Eduardo Leyva was recently appointed as president of the board of directors of the Colombian Association of Pharmaceutical Research and Development Laboratories (Afidro), a position he has reached in the midst of the debate that has been generated in the sector due to the shortage of medicines in the country.
(Eduardo Leyva assumes presidency on the board of directors of the Afidro union).
The manager assures that he hopes to contribute to the construction of health solutions and provide elements for a technical debate around the sector, from this union that groups research and development companies in Colombia in the pharmaceutical area.
An activity that encompasses the production and marketing of medicines by companies that research and identify the needs of patients to develop molecules that will become medicines to treat diseases.
How do you expect your arrival to contribute to the achievement of Afidro’s objectives?
I am convinced that we have to provide solutions. My colleagues are on the same page and that is why we are going to contribute them.
In addition, we are at a time when elements must be provided for a technical debate on what is needed in health. Being perceived as part of the solution is a golden opportunity, so that’s why we’re going to bet on it.
What goals does the organization currently have?
The first, although it sounds ambitious, is to be part of the solution to the problems that we have as a society in relation to the health system and not part of the problem.
We identified that due to the development of medicines, the knowledge we have and the actors with whom we interact, it is essential that we be part of the solution. The other objective is to contribute to the different parts of the union to have a health system that guarantees all patients access to the medicines they require.
How do Afidro see the shortage of medicines?
The first thing is that it is a multifactorial problem. Second, we believe that there should be a very technical debate around what is happening.
(Invima is left without a director, in the midst of a shortage of medicines).
Because it is true that there are some presentations of an active principle that may be out of stock, but there are substitutes, that is, there is the molecule, but from another laboratory.
In this sense, the channels must be activated so that doctors and patients can acquire the one that replaces the one that is missing. In Afidro there are three medicines that are in shortage for multiple reasons: production issues, logistics, etc. We have informed Invima.
What is the chain of factors that generates scarcity?
There are so many that it is difficult to list them all. There is a resource flow issue for the EPS, for example, the maximum budgets and there is a delay in the transfer of those monies.
There are also elements associated with Invima, which are dammed due to technical requests. There are 21,000 backlogged procedures in Invima, not all of them are due to shortages. Another element has to do with devaluation, which impacts local production.
What is a possible solution to this problem?
We believe that a discussion table should be set up to really understand the problem and, based on that, design an appropriate solution. In addition, another possible way out would be that, if there is a shortage of a drug in one laboratory, but it is available in another laboratory, some flexibility must be allowed to change pre-established contracts without implying loss of equity.
What position do you have regarding the health reform project?
There are areas that are commendable and it is necessary to work on that, for example, to ensure that health care reaches all corners of Colombia; that the medical professions have an adequate recognition and that it is intended to have a Single Information System and that patients can be attended to anywhere with the centralized clinical history. There are problems with the operationalization of what it is intended to do. In other words, today the flow of resources is easy to define: the Address has some resources, the EPS has its affiliates, it receives a UPC and thus can design strategies to care for its patients. That has worked.
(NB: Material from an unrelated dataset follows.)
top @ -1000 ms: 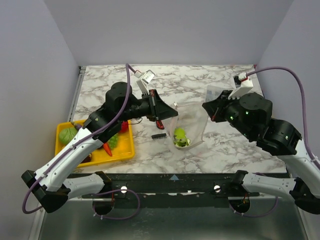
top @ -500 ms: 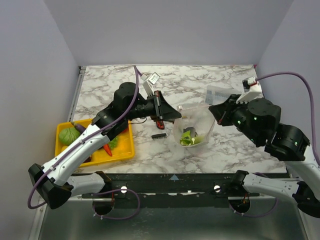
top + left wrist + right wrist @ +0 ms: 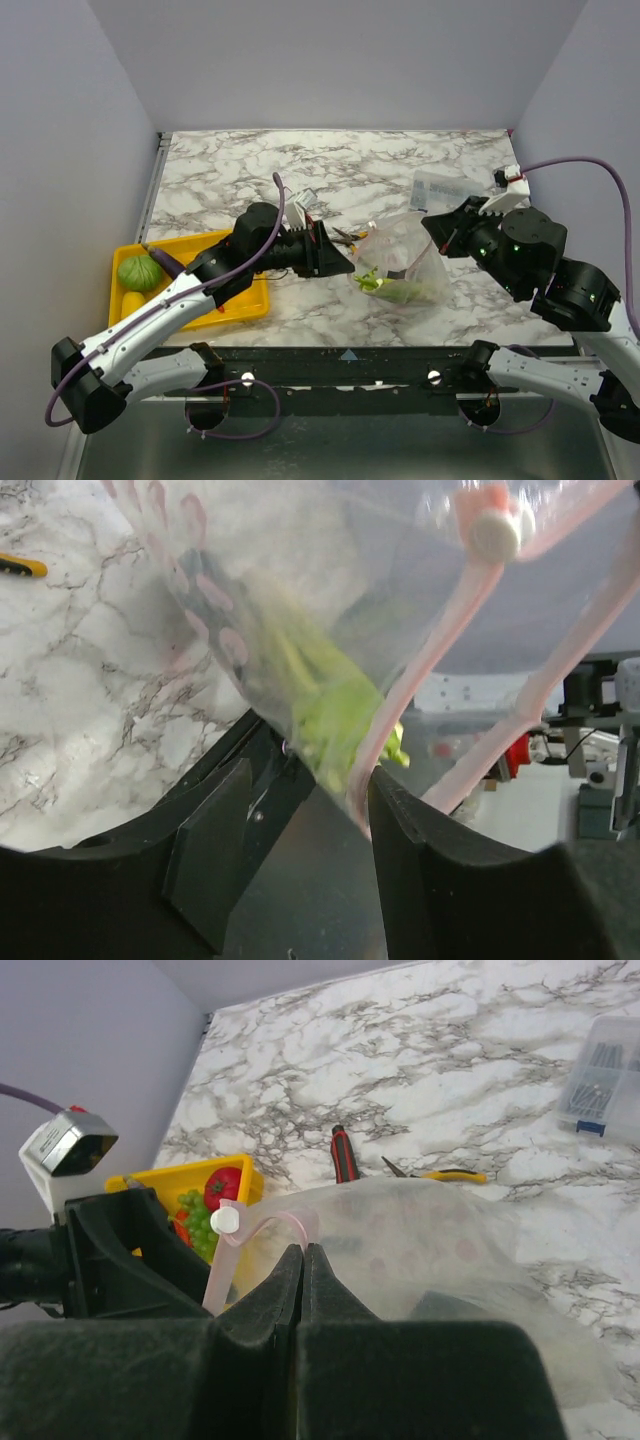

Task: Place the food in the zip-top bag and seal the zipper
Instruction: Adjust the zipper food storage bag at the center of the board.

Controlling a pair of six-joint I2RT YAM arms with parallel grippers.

In what is proposed, this flow is not clear.
What are the most important pharmaceutical companies in Afidro?
We are 29 associates. The most important are: Pfizer, Merck, Gilead, Abbvie, Novartis, Hoffmann-La Roche, AstraZeneca. I would tell you that the most important in the world.
What results has the association had?
One that I would like to highlight is that in 2022 these companies had an investment in Colombia of US$73 million in clinical research. From that, 15,000 patients had access to treatments for their diseases.
(Fenalco talks about a shortage of medicines: “There is a lack of raw material”).
Another achievement is making innovative medicines available to Colombian doctors, that is, they are called upon to cover unsatisfied needs by doctors, such as: atopic dermatitis and hepatitis C. In the latter case, Afidro companies have put drugs that allow treatment in 8 or 12 weeks with few adverse events and with a cure rate of 99%, that is, 99 out of 100 patients are cured. The case of covid vaccines is another example of the results of Afidro companies.